Ces derniers jours, j'ai eu l'occasion de participer à deux conférences dédiées à l'intelligence économique/stratégique ce qui m'a permis de faire, plus que d'habitude, le point sur les évolutions de nos métiers. Un constat s'impose! La veille concurrentielle et les big data sont partout, à un tel point qu'on a parfois l'impression que le plaisir du buzz word, ou son potentiel économique, l'emporte sur toute autre considération.

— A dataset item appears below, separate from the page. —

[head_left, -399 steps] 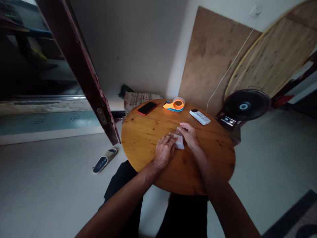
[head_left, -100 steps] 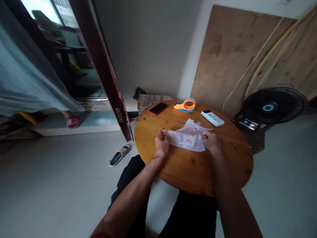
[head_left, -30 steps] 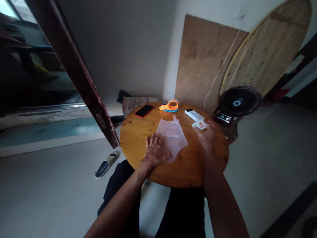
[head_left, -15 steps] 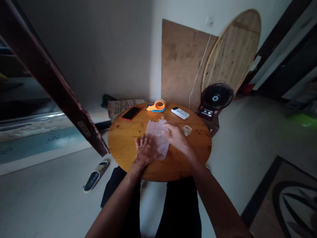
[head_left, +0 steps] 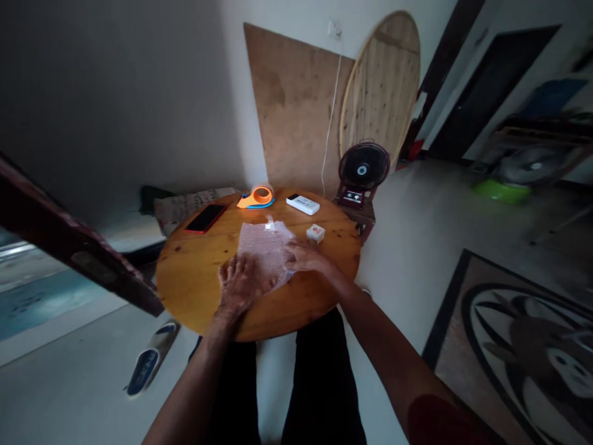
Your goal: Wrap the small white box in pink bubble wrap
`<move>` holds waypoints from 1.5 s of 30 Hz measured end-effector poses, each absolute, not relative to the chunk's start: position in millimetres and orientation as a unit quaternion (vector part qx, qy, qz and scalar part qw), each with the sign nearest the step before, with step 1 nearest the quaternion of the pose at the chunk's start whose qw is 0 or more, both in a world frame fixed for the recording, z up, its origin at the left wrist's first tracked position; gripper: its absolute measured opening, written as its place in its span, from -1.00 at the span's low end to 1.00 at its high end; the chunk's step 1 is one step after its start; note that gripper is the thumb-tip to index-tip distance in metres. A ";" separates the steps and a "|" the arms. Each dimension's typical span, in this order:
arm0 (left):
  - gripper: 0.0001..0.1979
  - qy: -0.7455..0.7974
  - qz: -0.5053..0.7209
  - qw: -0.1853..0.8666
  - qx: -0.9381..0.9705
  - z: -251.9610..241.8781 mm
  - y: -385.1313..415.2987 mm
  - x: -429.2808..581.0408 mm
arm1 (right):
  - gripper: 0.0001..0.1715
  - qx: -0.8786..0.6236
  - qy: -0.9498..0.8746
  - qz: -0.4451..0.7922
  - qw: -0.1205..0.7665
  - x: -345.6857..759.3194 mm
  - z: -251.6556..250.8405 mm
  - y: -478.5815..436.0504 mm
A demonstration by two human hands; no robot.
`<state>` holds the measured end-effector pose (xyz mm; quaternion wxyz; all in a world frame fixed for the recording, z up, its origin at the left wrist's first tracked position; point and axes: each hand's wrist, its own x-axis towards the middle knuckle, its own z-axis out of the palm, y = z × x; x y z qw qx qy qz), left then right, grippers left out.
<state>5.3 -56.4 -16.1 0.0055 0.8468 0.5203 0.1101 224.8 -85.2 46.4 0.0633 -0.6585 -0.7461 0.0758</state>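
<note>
A sheet of clear bubble wrap lies spread on the round wooden table. My left hand rests flat over its lower left part, fingers apart. At the sheet's right edge is my right hand, its fingers stretched over the plastic and holding nothing. Just beyond that hand sits a small white box with a red mark. A shiny bit of clear film shows at the sheet's far edge.
Along the table's far side are a red-edged phone, an orange tape dispenser and a white remote-like device. A dark fan stands on a stool behind, right. One slipper is on the floor, left.
My right hand has lowered onto the wrap's right side, and its fingers now lie along it. My left hand stays on the sheet. The whole view has swung right.
</note>
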 end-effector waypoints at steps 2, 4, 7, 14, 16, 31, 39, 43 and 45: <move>-0.17 0.516 0.108 0.002 0.850 -17.4 -55.5 6.1 | -0.35 -0.648 -0.752 0.074 0.096 232.4 29.7 -92.2; -0.15 0.519 0.100 -0.003 0.849 -18.9 -52.9 6.0 | -0.26 -0.642 -0.749 0.069 0.149 236.4 13.1 -95.2; -0.21 0.523 0.078 0.002 0.849 -16.4 -46.4 3.8 | -0.22 -0.628 -0.753 0.074 0.182 240.8 -3.1 -95.2; -0.54 0.469 0.125 -0.065 0.872 13.9 -31.9 18.5 | -0.20 -0.607 -0.767 0.069 0.198 247.4 -10.6 -91.7; -0.55 0.387 0.136 -0.047 0.911 16.4 -27.1 32.3 | -0.22 -0.611 -0.763 0.070 0.202 246.9 -12.0 -91.2; -0.29 0.372 0.088 0.058 0.922 -5.0 2.3 53.6 | -0.75 -0.643 -0.683 0.012 0.346 245.2 -16.1 -89.6; -0.39 0.375 0.137 0.060 0.915 -0.1 -1.3 49.9 | -0.52 -0.730 -0.562 -0.099 0.376 244.4 1.6 -95.7; -0.39 0.372 0.144 0.064 0.915 -2.5 0.9 48.3 | -0.23 -0.789 -0.487 -0.076 0.368 255.8 10.7 -85.6; -0.36 0.372 0.148 0.065 0.914 -4.7 1.9 48.0 | -0.20 -0.805 -0.464 -0.025 0.369 264.1 11.6 -80.3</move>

Dans les échanges auxquels j'ai pu participer ou assister, le terme big data s'est invité chaque fois que s'est manifestée l'ambition de traiter et manipuler des volumes de données importantes (mais à quelle échelle?) Et la plupart du temps, ces ambitions étaient connectées à une envie d'exploration les agissements des internautes sur les réseaux sociaux. Il est vrai que les échanges entre internautes sur les réseaux sociaux véhiculent et laissent de très nombreuses traces. Qui a conscience, par exemple, que nos tweets, ces petits messages de 140 caractères, sont en fait enrobés dans une enveloppe qui véhicule pas moins de 31 catégories de métadonnées parmi lesquelles nos followers, no retweeters... (
http://tinyurl.com/okkfuub &
http://tinyurl.com/create.php). Les concepteurs de logiciels de veille et de monitoring des réseaux sociaux se sont donc, petit à petit, retrouvés face à un invraisemblable déluge de métadonnées (big data) et ils se sont attachés à les exploiter. Ils ont donc incorporés à leurs solutions des fonctionnalités de visualisation des volumétries (la bibliométrie de nos prédécesseurs). Certains vont même plus loin en analysant les messages eux-mêmes et en tentant d'en ressortir du sens.

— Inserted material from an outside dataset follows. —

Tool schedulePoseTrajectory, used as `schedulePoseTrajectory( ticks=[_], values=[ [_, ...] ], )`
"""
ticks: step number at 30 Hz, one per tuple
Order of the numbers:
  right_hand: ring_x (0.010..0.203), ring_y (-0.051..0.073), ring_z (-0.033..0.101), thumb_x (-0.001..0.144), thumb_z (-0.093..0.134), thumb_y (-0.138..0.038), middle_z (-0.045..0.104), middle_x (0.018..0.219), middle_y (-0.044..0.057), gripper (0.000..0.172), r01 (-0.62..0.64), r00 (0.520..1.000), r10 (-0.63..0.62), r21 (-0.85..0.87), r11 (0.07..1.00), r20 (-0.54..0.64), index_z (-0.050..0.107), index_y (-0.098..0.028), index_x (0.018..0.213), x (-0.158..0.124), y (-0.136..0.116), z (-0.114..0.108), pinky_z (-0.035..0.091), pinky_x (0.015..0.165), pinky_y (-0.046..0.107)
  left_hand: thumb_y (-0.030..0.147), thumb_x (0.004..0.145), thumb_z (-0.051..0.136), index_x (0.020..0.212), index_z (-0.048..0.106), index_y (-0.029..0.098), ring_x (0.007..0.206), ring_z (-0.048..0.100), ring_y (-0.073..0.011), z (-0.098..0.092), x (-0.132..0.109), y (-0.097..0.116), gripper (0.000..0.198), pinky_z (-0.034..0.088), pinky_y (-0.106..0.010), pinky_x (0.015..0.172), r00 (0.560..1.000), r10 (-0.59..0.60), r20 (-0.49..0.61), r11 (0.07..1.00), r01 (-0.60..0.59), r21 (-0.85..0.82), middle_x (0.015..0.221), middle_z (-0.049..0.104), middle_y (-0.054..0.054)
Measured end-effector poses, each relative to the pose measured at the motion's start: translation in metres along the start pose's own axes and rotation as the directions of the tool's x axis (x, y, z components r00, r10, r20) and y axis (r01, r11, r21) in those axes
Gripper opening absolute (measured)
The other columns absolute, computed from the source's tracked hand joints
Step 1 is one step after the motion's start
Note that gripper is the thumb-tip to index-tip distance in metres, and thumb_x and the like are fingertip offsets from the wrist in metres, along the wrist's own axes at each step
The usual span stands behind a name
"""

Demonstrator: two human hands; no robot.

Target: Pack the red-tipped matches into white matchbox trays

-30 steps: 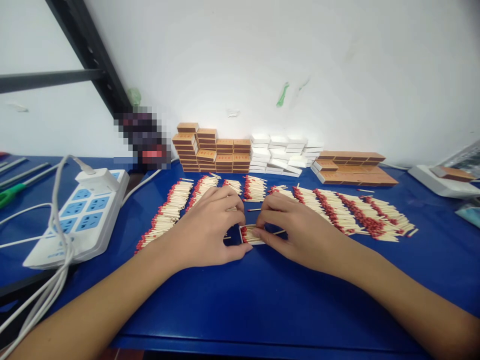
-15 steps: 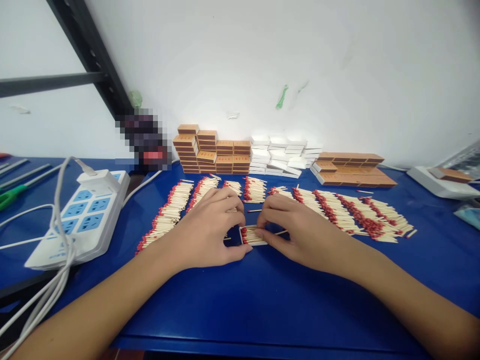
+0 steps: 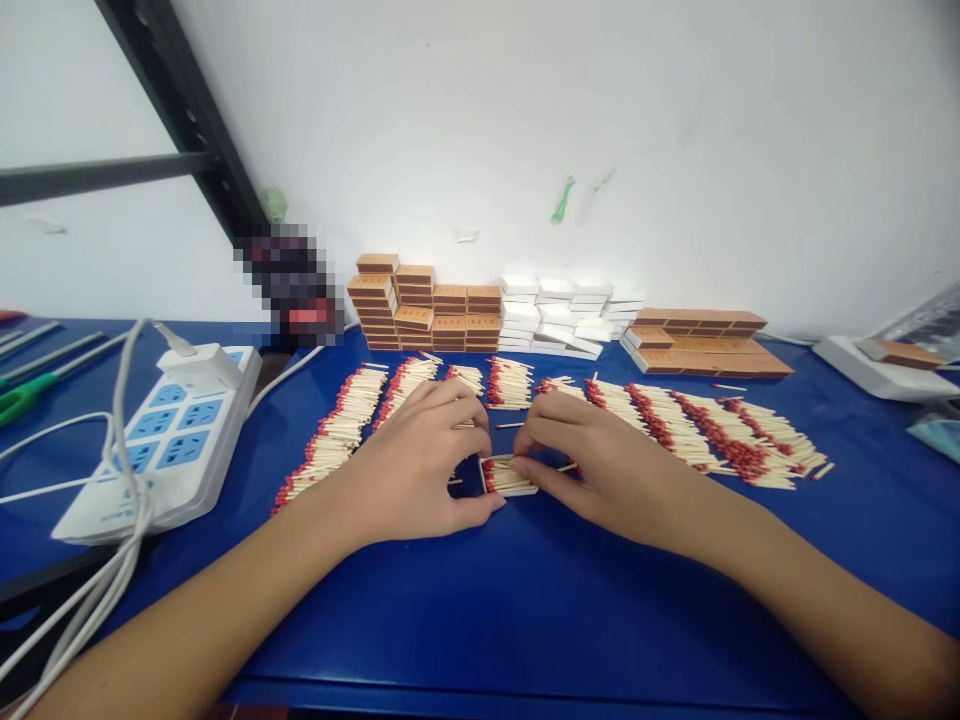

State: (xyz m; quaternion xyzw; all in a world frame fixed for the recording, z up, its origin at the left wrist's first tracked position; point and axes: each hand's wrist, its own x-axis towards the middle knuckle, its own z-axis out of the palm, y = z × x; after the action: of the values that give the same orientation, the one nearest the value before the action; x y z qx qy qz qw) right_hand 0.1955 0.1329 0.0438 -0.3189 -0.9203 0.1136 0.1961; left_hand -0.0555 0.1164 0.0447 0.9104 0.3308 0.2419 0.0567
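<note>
A small white matchbox tray (image 3: pixel 513 492) lies on the blue table, with red-headed matches (image 3: pixel 501 474) inside it, heads to the left. My left hand (image 3: pixel 431 460) grips the tray's left end between thumb and fingers. At the tray's right end, my right hand (image 3: pixel 566 450) has its thumb and fingertips closed down on the matches. A match sticks out to the right beneath that hand. One loose match (image 3: pixel 510 426) lies just behind the tray. Rows of matches fan out on both sides, such as the left row (image 3: pixel 330 440) and the right row (image 3: pixel 712 430), partly hidden by my hands.
Brown matchbox sleeves (image 3: pixel 450 320), white trays (image 3: pixel 551 315) and more brown boxes (image 3: pixel 697 345) are stacked against the wall. A white power strip (image 3: pixel 169 420) with cables (image 3: pixel 127 560) stands left, near green-handled scissors (image 3: pixel 26 398). A white device (image 3: pixel 870 365) sits at right.
Both hands stay almost in place at the tray. The right hand's fingers have shifted very slightly over the matches, and the whole view has tipped a little.
</note>
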Motion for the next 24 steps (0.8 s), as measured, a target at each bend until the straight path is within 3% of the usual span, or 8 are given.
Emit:
schedulePoseTrajectory(
  ticks=[5, 9, 15, 18, 20, 24],
  values=[
    [0.084, 0.021, 0.063, 0.106, 0.061, -0.023, 0.067, 0.089, 0.006, 0.016, -0.049, 0.994, 0.039, -0.088, 0.995, -0.106, 0.067, -0.021, 0.091, 0.003, 0.012, -0.002, 0.046, 0.072, 0.033, 0.036, 0.085, 0.087, 0.094, 0.073, 0.019, 0.114, 0.061, -0.0268, 0.000, -0.002, 0.001, 0.025, 0.047, -0.046, 0.108, 1.000, -0.004, -0.001, 1.000, 0.004, 0.000, 0.105, 0.070, -0.005],
    [0.080, 0.021, 0.062, 0.105, 0.060, -0.027, 0.068, 0.083, 0.005, 0.020, -0.147, 0.975, 0.122, -0.127, 0.981, -0.188, 0.068, -0.021, 0.087, 0.005, 0.037, -0.013, 0.044, 0.071, 0.033, 0.038, 0.087, 0.085, 0.095, 0.073, 0.019, 0.115, 0.061, -0.0278, 0.000, -0.002, 0.000, 0.024, 0.047, -0.047, 0.109, 1.000, -0.019, -0.001, 1.000, 0.019, 0.003, 0.106, 0.071, -0.006],
    [0.067, 0.020, 0.058, 0.098, 0.063, -0.033, 0.066, 0.072, 0.004, 0.023, -0.439, 0.873, 0.370, -0.182, 0.880, -0.318, 0.067, -0.021, 0.078, 0.004, 0.083, -0.036, 0.035, 0.062, 0.032, 0.040, 0.088, 0.085, 0.095, 0.074, 0.020, 0.115, 0.061, -0.0289, 0.000, -0.003, 0.000, 0.025, 0.047, -0.050, 0.107, 1.000, -0.025, 0.009, 1.000, 0.025, 0.007, 0.108, 0.071, -0.007],
    [0.062, 0.019, 0.055, 0.097, 0.063, -0.035, 0.063, 0.066, 0.003, 0.028, -0.503, 0.834, 0.419, -0.182, 0.845, -0.358, 0.063, -0.022, 0.072, 0.003, 0.096, -0.039, 0.032, 0.059, 0.032, 0.039, 0.087, 0.086, 0.094, 0.073, 0.020, 0.114, 0.062, -0.0278, 0.000, -0.003, -0.001, 0.024, 0.047, -0.050, 0.107, 0.999, -0.034, 0.014, 0.999, 0.034, 0.002, 0.108, 0.071, -0.006],
    [0.063, 0.019, 0.055, 0.097, 0.063, -0.034, 0.063, 0.066, 0.003, 0.028, -0.484, 0.845, 0.413, -0.157, 0.861, -0.341, 0.064, -0.021, 0.072, 0.004, 0.096, -0.039, 0.032, 0.060, 0.032, 0.040, 0.087, 0.087, 0.094, 0.073, 0.021, 0.113, 0.063, -0.0274, 0.000, -0.003, -0.002, 0.024, 0.047, -0.050, 0.108, 0.999, -0.040, 0.017, 0.999, 0.040, 0.004, 0.107, 0.070, -0.005],
    [0.076, 0.021, 0.060, 0.098, 0.067, -0.038, 0.066, 0.077, 0.003, 0.022, -0.284, 0.934, 0.277, -0.002, 0.959, -0.224, 0.073, -0.022, 0.085, 0.006, 0.074, -0.036, 0.044, 0.071, 0.034, 0.041, 0.088, 0.086, 0.096, 0.074, 0.021, 0.116, 0.063, -0.0286, 0.003, -0.004, -0.003, 0.025, 0.047, -0.052, 0.110, 0.999, -0.037, -0.004, 0.999, 0.037, 0.024, 0.110, 0.071, -0.006]
  ],
)
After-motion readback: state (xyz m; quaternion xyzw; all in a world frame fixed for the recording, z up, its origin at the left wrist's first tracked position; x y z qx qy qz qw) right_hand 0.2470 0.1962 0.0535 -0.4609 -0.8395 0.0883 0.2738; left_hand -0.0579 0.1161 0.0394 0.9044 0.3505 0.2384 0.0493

Dans la foulée, ils accolent à leurs outils l'étiquette de veille concurrentielle. Pourquoi pas, ils permettent de jeter un oeil dans l'assiette du voisin. Le souci, me semble-t-il, est que l'internaute non averti est submergé de messages à caractère commercial faisant le lien entre veille concurrentielle et analyse des réseaux sociaux. Il finira par croire que les deux sont synonymes et qu'il n'y a pas de salut pour celui qui les nélige.
Je voudrais toutefois rappeler à qui veut l'entendre que la veille et l'analyse de la concurrence ne peut se résumer à une analyse "big data", fut-elle de premier ordre. En effet,
- les réseaux sociaux sont certes une caisse de résonnance, mais elle n'est pas la même pour tout le monde, il y a notamment des domaines dans lesquels les internautes ne s'expriment que peu
- il y a un risque de glissement d'objectifs, de passer d'une situation d'observateur (analyste) à celui d'acteur qui utilise les tableaux de bord proposés pour adapter ses pratiques et tenter de rattrapper/distancier la concurrence
- les réseaux sociaux sont le reflet des réactions de l'instant, beaucoup moins des intentions or la stratégie est plutôt une affaire d'intentions
- une bonne veille concurrentielle doit permettre l'anticipation alors que la surveillance des réseaux sociaux induit plutôt une posture réactive
En conclusion, je pense que les professionnels de l'intelligence économique auraient un grand intérêt à bien positionner et baliser leurs concepts et leurs outils. Et à éviter les glissements de sens et de concepts guidés par des considérations opportunistes, quand bien même les solutions proposées sont pertinentes. Rien ne vaut une bonne étiquette collée sur le bon produit.